Obama’s answer that he intended to “spread the wealth” to the  working class and the middle class is now being caricatured by the Republicans to mean he is talking the language of socialist redistribution.

Tax plan

Of course, Obama’s tax plan, which has been prepared with input from luminaries like former Federal Reserve Board (or Central Bank) chairman Paul Volcker, is more complex and farther from socialism than this caricature makes it to be.

It involves a sophisticated mix of tax credits for small businesses and relief for the middle class, where most Americans claim to be.

It is part of an overall economic plan that lays out universal health care for all Americans, a proposal which has attracted the support of Hillary Clinton more than anything else on the Obama platform.

America is perhaps the only developed country without a comprehensive medical insurance for every citizen.

Like much else in this presidential campaign, everything the Republicans are saying is coded.
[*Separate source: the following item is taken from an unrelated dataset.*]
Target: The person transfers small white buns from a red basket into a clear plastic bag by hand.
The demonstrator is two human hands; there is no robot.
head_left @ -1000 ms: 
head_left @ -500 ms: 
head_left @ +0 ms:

What essentially they mean when accusing Obama of wanting to “take money away from hard-working Americans” is that he intends to pour largesse only to those on welfare, who are primarily poor African-Americans. African-Americans, together with the youth of all races, form the most fervent segments of Obama’s support base.

One of the best responses to the Republican scare tactics about Obama’s tax intentions was given by former Secretary of State Colin Powell when endorsing Obama last week.